TASK GOAL -
No pictures belong in the copy. Retype exactly, and only, the stretch of lines below from the one with "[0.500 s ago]" through the one with "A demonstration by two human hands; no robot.".

──────────────────────────────

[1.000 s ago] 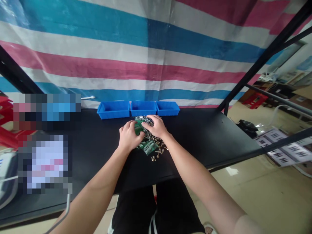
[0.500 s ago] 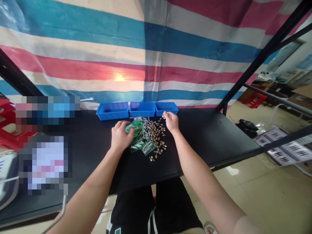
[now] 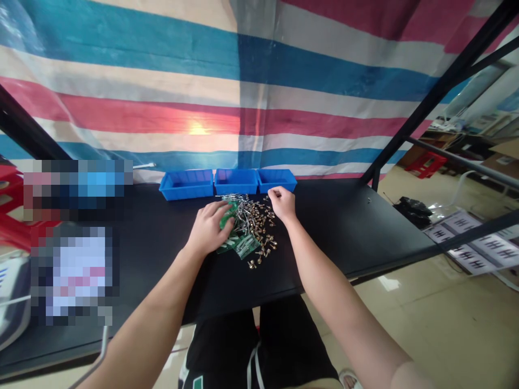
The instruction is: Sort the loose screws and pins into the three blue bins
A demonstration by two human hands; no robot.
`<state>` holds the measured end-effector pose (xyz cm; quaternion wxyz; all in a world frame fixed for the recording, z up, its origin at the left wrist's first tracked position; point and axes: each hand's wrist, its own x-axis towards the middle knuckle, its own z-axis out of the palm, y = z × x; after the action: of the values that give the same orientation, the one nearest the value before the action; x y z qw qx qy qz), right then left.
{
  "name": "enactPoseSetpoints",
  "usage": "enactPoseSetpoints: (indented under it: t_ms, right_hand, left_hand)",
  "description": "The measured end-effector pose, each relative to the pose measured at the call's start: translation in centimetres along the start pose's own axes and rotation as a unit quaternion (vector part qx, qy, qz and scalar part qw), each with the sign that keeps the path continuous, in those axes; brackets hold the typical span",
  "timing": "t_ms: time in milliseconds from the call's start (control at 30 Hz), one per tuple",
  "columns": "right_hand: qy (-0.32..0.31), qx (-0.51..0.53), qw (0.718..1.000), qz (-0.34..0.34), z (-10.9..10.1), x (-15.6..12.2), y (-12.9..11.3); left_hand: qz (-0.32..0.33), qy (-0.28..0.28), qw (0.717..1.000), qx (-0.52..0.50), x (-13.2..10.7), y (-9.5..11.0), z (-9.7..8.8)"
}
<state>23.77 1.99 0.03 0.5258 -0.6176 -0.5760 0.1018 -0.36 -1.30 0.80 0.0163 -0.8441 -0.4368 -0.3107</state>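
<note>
A heap of small parts [image 3: 253,224] lies on the black table [image 3: 348,227]: green circuit boards [image 3: 240,244], brass screws and thin metal pins. My left hand [image 3: 211,227] rests on the left side of the heap, fingers curled over a green board. My right hand [image 3: 281,202] hovers at the heap's right far edge, fingers curled in a pinch; what it holds, if anything, I cannot make out. Three blue bins stand in a row just behind: left bin [image 3: 186,185], middle bin [image 3: 236,181], right bin [image 3: 278,179].
A striped tarp [image 3: 243,97] hangs behind the table. Black frame bars [image 3: 438,92] slant on the right. Blurred-out patches cover things at the left. My dark trousers [image 3: 251,346] show below the table edge. Tiled floor and papers [image 3: 478,248] lie to the right.
My right hand lifted off the heap and moved right toward the right bin, then drew back slightly. My left hand slid left, then returned onto the green boards.
</note>
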Motion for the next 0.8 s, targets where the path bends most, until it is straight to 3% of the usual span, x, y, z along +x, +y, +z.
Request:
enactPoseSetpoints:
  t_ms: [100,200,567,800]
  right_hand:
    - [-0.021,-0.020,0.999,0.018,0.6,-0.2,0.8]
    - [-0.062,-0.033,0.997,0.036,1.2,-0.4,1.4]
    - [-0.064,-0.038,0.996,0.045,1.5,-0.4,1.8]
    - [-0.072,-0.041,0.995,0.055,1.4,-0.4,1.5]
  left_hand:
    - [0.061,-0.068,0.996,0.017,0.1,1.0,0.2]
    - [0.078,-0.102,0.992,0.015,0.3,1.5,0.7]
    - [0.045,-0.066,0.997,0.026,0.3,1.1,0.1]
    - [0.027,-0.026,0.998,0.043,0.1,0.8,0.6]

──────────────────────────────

EXERCISE OUTPUT -
[0.500 s ago] 
[now] 
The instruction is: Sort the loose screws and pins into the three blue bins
A demonstration by two human hands; no robot.

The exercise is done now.